Mercredi soir, Constant Mutamba a déclaré aux journalistes dans la capitale, Kinshasa que les autorités avaient amassé des preuves claires impliquant l’ancien président des «crimes de guerre, des crimes contre l’humanité et des massacres de civils pacifiques et de personnel militaire» à l’Est.
Mutamba a déclaré que le procureur général de l’armée du Congo avait demandé au Sénat de révoquer l’immunité à vie de la poursuite que Kabila jouit en tant qu’ancien président et sénateur.
L’ancien président est accusé de «trahison, de crimes de guerre, de crimes contre l’humanité et de participation à un mouvement insurrectionnel», a ajouté le ministre de la Justice.
Son successeur, le président Felix Tshisekedi, a allégué que Kabila soutenait les rebelles du M23 et «préparait une insurrection» dans la RDC orientale avec eux, une affirmation rejetée par Kabila.
Kabila a dirigé la RDC de 2001 à 2019, prenant ses fonctions à l’âge de 29 ans et prolongeant son mandat en retardant les élections pendant deux ans après la fin de son mandat en 2016. Son père, l’ancien président Laurent Kabila, a été assassiné en 2001.
Le mois dernier, il est retourné à la RDC après son départ en 2023 en partie en raison de la détérioration des relations avec le gouvernement de Tshisekedi. Il est arrivé dans la ville orientale des rebelles de Goma, où il prévoyait de «participer aux efforts de paix», selon l’un de ses associés.
Les combats dans l’est de la RDC ont encore bondi en janvier, et le M23 a capturé les villes clés de Goma et Bukavu, laissant une dévastation dans leur sillage.
Les combats ont tué environ 3 000 personnes et aggravé ce qui était déjà l’une des plus grandes crises humanitaires du monde avec environ sept millions de personnes déplacées.
Le M23 est l’un des 200 groupes armés en lice pour un pied dans la RDC orientale riche en minéraux près de la frontière avec le Rwanda. Les rebelles sont soutenus par environ 4 000 soldats du Rwanda voisin, selon des experts de l’ONU.

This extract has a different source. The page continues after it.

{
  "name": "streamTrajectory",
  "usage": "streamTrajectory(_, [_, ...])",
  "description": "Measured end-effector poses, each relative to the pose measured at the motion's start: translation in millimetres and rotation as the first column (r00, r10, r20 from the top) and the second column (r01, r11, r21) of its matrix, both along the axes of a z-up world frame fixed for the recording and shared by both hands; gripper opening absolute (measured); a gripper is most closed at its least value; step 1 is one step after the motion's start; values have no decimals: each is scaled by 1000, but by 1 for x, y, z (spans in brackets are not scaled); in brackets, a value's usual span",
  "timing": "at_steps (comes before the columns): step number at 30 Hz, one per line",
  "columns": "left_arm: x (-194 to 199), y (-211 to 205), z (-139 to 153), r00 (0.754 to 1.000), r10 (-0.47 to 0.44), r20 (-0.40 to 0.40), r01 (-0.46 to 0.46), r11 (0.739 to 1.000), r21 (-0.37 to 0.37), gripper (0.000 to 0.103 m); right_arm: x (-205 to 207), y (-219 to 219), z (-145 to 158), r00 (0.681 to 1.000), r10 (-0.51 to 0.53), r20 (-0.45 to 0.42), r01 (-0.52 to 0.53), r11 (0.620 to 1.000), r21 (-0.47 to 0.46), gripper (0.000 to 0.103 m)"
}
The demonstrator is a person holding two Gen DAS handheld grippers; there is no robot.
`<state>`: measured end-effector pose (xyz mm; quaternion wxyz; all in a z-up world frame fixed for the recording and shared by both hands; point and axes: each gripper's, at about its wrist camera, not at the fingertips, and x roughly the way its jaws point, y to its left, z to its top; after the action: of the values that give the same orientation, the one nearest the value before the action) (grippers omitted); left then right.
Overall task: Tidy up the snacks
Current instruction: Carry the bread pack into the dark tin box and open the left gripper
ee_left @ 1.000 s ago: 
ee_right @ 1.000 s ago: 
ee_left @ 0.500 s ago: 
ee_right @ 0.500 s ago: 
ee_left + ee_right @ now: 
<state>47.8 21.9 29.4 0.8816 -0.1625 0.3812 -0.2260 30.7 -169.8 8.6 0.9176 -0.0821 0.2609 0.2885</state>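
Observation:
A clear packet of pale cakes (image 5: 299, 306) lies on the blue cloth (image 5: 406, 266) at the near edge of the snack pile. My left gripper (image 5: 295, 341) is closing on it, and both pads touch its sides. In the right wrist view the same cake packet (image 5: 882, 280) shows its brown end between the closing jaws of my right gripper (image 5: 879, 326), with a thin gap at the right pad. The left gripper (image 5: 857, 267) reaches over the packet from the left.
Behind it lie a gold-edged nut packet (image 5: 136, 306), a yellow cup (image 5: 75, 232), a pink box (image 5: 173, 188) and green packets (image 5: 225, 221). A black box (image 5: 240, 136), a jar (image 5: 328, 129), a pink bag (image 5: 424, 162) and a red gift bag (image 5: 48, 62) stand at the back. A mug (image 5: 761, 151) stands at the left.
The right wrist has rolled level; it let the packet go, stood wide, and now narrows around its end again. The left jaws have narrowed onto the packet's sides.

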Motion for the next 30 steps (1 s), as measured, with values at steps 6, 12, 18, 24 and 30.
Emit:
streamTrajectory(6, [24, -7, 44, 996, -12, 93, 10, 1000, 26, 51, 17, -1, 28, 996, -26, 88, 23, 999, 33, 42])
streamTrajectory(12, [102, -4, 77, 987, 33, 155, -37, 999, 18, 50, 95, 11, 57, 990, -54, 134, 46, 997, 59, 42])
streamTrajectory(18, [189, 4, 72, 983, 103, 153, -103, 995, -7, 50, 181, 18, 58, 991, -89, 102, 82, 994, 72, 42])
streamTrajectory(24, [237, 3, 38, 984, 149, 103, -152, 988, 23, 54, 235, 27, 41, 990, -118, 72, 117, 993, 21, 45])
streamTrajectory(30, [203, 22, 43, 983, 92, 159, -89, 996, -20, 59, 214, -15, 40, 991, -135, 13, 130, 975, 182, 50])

Malgré l’armée de la RDC et le M23 ayant accepté de travailler vers une trêve ce mois-ci, les combats se poursuivent dans la province orientale du sud du Kivu.
Ferdinand Kambere, le secrétaire général adjoint du parti populaire de Kabila pour la reconstruction et la démocratie, a déclaré que les actions du ministre de la Justice équivalent à une «persécution incessante».
“Pour nous, ces erreurs que ceux au pouvoir continuent de faire contre l’ancien président, pensant qu’ils l’humilent ou l’intimident, montrent en fait que le régime approche de sa fin. Ils n’ont plus rien à utiliser contre Kabila”, a déclaré Kambere à l’agence de presse associée.